TASK BRIEF: Lines below that hold the word "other" must be copied in full.

**** STORED DATA ****

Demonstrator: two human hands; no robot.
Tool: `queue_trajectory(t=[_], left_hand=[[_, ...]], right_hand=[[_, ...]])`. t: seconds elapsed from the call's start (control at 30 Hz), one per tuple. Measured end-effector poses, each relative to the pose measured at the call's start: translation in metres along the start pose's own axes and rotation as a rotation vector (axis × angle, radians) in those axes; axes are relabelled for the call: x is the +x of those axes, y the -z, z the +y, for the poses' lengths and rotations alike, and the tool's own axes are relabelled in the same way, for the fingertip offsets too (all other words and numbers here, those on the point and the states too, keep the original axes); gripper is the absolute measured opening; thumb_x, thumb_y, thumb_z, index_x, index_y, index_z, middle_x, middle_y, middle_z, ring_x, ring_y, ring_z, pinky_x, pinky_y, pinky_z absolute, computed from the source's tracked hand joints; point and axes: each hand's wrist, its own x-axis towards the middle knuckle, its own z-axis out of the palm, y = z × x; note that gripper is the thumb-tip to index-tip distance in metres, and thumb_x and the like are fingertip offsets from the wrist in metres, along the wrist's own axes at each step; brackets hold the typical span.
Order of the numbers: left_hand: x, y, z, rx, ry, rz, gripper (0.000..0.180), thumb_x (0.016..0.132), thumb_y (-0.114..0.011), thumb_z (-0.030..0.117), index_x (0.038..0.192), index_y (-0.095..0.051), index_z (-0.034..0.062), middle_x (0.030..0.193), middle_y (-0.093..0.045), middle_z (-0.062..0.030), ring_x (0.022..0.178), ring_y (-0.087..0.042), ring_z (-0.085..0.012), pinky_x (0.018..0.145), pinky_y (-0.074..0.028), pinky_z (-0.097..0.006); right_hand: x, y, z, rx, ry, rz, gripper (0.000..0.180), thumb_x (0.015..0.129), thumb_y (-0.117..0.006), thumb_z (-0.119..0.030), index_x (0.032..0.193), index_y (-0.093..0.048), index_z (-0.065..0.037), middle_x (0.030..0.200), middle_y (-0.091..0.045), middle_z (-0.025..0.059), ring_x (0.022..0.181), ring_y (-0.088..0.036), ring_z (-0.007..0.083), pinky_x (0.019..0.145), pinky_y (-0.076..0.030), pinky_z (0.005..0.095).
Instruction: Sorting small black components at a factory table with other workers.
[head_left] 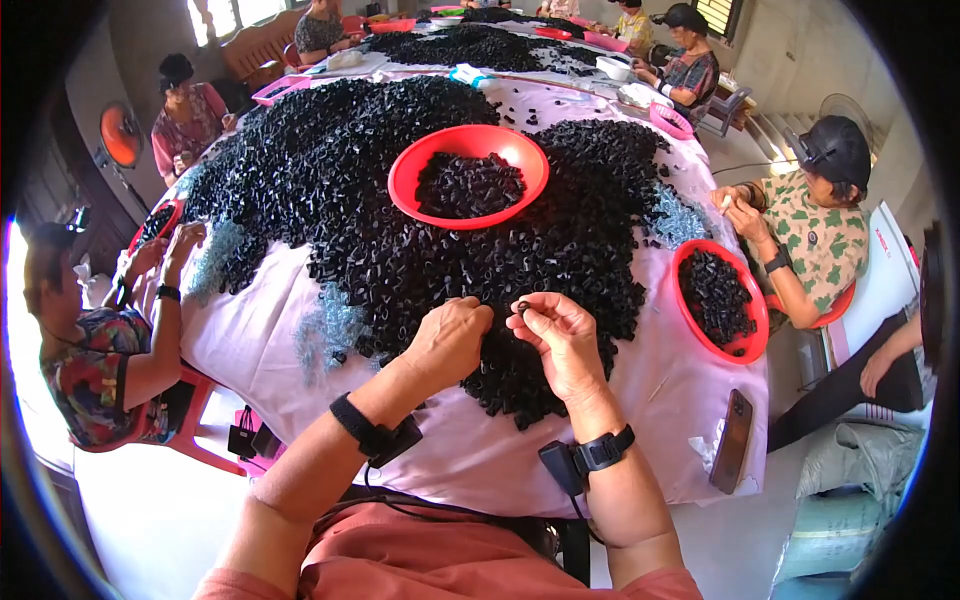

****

ANSWER BOX:
Tool: `queue_trajectory(t=[_], left_hand=[[_, ...]], right_hand=[[_, ...]])`. t: seconds elapsed from the call's start (control at 30 Hz), one per tuple. Measured end-effector poses, each relative to the pose measured at the call's start: translation in metres along the start pose's own axes and rotation as a rotation vector (axis × angle, radians) in those axes; axes are relabelled for the call: x is the +x of those axes, y the -z, z the +y, for the poses' lengths and rotations alike, and the tool's own axes are relabelled in the same way, for the fingertip offsets too (all other words and numbers here, those on the point and the states too, keep the original axes); gripper is the absolute measured opening; thumb_x, thumb_y, thumb_z, index_x, index_y, index_z, middle_x, middle_y, middle_z, ring_x, ring_y, ring_z, pinky_x, pinky_y, pinky_z absolute, computed from the source's tracked hand joints; point and axes: each hand's wrist, its own x-axis towards the middle knuckle, its own z-axis out of the palm, y = z × x; note that gripper is the thumb-tip to index-tip distance in metres, and thumb_x and the like are fingertip offsets from the wrist in metres, along the wrist's own axes at each step; brackets hold the typical span.
Instruction: Sorting small black components at a factory table with other workers.

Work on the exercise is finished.